Plant contig clustering based assembly (PLCL) pipeline: an efficient long-read assembly tool for plant chloroplast and mitochondrial genomes

Kanae Nishii

Published: 2022-04-04 DOI: 10.17504/protocols.io.bx5dpq26

Oxford Nanopore Technologies long-read sequencing

plant chloroplast genome assembly

Abstract

Third generation NGS long-read sequences become popular for draft genome assembly. Here, we developed an efficient plant chloroplast assembly tool for whole genome assemblies from long-read datasets. This pipeline could be used also for mitochondrial genome assembly if the coverage is sufficiently high. The PLCL pipeline works on an assembled draft genome. Summary of the PLCL pipeline

Step 1 : Creating a blastn database of the draft genome assembly and search for target sequences (chloroplast or mitochondria) as the queries.
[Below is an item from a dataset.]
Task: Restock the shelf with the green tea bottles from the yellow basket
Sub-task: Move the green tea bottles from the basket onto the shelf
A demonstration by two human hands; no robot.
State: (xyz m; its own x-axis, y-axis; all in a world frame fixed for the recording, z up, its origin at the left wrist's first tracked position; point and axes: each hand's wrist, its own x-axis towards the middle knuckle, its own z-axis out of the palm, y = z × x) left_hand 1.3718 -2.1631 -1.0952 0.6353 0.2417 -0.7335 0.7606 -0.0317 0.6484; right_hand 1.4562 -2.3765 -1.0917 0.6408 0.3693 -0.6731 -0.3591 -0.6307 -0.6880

Step 2 : Checking the coverage (mean depth) of each contig in the draft genome using minimap2 and samtools . Step 3 : Combining the results from step 1 (“blast_out.tsv”) and step 2 (“coverage.tsv”). Step 4 : Optional : k -means analyses for clustering the draft genome contigs with the Perl Algorithm::KMeans package. Step 5 : Optional : Visualizing blastn bitscore and samtools coverage data by R ggplot2 . Step 6 : Selecting chloroplast contigs from the results of blastn , samtools coverage, and output of k-means analyses. Step 7 : Extracting the chloroplast / mitochondrial reads from the bam file created in step 2. Step 8 : Assembling reads into chloroplast / mitochondrial genomes.

Steps

Pre-starting PLCL pipeline

Download data for Arabidopsis thaliana from NCBI and check their read quality.

1.1.

Download ONT reads

Note

The data and information for Arabidopsis thaliana , ERR2173373 are available at The data and information for Arabidopsis thaliana, ERR2173373 are available at https://www.ncbi.nlm.nih.gov/sra/?term=ERR2173373 and https://trace.ncbi.nlm.nih.gov/Traces/sra/?run=ERR2173373 and The data and information for Arabidopsis thaliana, ERR2173373 are available at https://www.ncbi.nlm.nih.gov/sra/?term=ERR2173373 and https://trace.ncbi.nlm.nih.gov/Traces/sra/?run=ERR2173373On the webpages, select the “Data access” tab on the top right to see the SRA information

sratoolkit.2.11.0-ubuntu64/bin/fastq-dump ERR2173373 –gzip

1.2.

Download reference chloroplast sequence

Note

Download reference chloroplast sequence for Arabidopsis thaliana “NC_000932” from https://www.ncbi.nlm.nih.gov/nuccore/NC_000932

Click “FASTA” on the browser

From the drop down menu “FASTA”, select “FASTA(text)”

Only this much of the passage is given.